▶ _WHAT THE EXERCISE ASKS_
Please give back the listing exactly as it reads.
####
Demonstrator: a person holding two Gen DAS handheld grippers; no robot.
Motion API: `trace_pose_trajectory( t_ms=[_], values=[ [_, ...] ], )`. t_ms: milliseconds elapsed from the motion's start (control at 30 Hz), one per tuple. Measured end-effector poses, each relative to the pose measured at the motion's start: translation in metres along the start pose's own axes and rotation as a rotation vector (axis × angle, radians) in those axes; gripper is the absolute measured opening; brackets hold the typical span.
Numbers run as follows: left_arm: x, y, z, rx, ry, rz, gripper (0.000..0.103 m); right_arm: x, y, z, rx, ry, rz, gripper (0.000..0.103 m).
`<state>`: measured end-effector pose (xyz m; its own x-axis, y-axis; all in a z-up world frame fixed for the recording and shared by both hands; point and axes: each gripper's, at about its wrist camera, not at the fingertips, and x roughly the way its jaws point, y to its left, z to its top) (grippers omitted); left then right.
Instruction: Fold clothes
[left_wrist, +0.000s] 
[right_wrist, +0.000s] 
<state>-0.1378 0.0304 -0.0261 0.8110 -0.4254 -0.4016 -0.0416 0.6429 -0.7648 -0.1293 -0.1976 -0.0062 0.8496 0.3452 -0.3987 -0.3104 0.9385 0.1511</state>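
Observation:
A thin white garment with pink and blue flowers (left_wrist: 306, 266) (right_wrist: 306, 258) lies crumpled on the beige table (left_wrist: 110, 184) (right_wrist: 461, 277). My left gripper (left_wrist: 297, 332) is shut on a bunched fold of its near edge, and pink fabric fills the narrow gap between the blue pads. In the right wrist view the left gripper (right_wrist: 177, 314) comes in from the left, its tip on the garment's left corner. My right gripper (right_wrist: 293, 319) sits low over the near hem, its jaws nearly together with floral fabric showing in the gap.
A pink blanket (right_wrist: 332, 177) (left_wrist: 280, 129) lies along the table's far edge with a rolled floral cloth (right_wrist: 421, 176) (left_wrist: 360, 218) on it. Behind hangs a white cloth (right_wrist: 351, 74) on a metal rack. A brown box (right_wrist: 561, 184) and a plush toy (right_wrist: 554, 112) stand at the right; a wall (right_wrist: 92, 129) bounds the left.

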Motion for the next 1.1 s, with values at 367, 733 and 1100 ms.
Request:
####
▶ _ANSWER FOR THE TASK_
Demonstrator: a person holding two Gen DAS handheld grippers; no robot.
Motion API: `trace_pose_trajectory( t_ms=[_], values=[ [_, ...] ], )`. t_ms: milliseconds elapsed from the motion's start (control at 30 Hz), one per tuple. Measured end-effector poses, each relative to the pose measured at the motion's start: translation in metres along the start pose's own axes and rotation as a rotation vector (axis × angle, radians) in those axes; gripper is the absolute measured opening; brackets hold the typical span.
Numbers run as follows: left_arm: x, y, z, rx, ry, rz, gripper (0.000..0.103 m); right_arm: x, y, z, rx, ry, rz, gripper (0.000..0.103 m).
`<state>`: measured end-effector pose (xyz m; its own x-axis, y-axis; all in a z-up world frame fixed for the recording and shared by both hands; point and axes: each gripper's, at about its wrist camera, not at the fingertips, and x roughly the way its jaws point, y to its left, z to its top) (grippers omitted); left then right.
Instruction: Fold clothes
[left_wrist, +0.000s] 
[right_wrist, +0.000s] 
<state>-0.1378 0.0304 -0.0261 0.8110 -0.4254 -0.4016 -0.0416 0.6429 -0.7648 -0.1293 -0.1976 -0.0062 0.8496 0.3452 -0.3987 -0.3104 0.9385 0.1511</state>
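Observation:
A thin white garment with pink and blue flowers (left_wrist: 306, 266) (right_wrist: 306, 258) lies crumpled on the beige table (left_wrist: 110, 184) (right_wrist: 461, 277). My left gripper (left_wrist: 297, 332) is shut on a bunched fold of its near edge, and pink fabric fills the narrow gap between the blue pads. In the right wrist view the left gripper (right_wrist: 177, 314) comes in from the left, its tip on the garment's left corner. My right gripper (right_wrist: 293, 319) sits low over the near hem, its jaws nearly together with floral fabric showing in the gap.
A pink blanket (right_wrist: 332, 177) (left_wrist: 280, 129) lies along the table's far edge with a rolled floral cloth (right_wrist: 421, 176) (left_wrist: 360, 218) on it. Behind hangs a white cloth (right_wrist: 351, 74) on a metal rack. A brown box (right_wrist: 561, 184) and a plush toy (right_wrist: 554, 112) stand at the right; a wall (right_wrist: 92, 129) bounds the left.
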
Motion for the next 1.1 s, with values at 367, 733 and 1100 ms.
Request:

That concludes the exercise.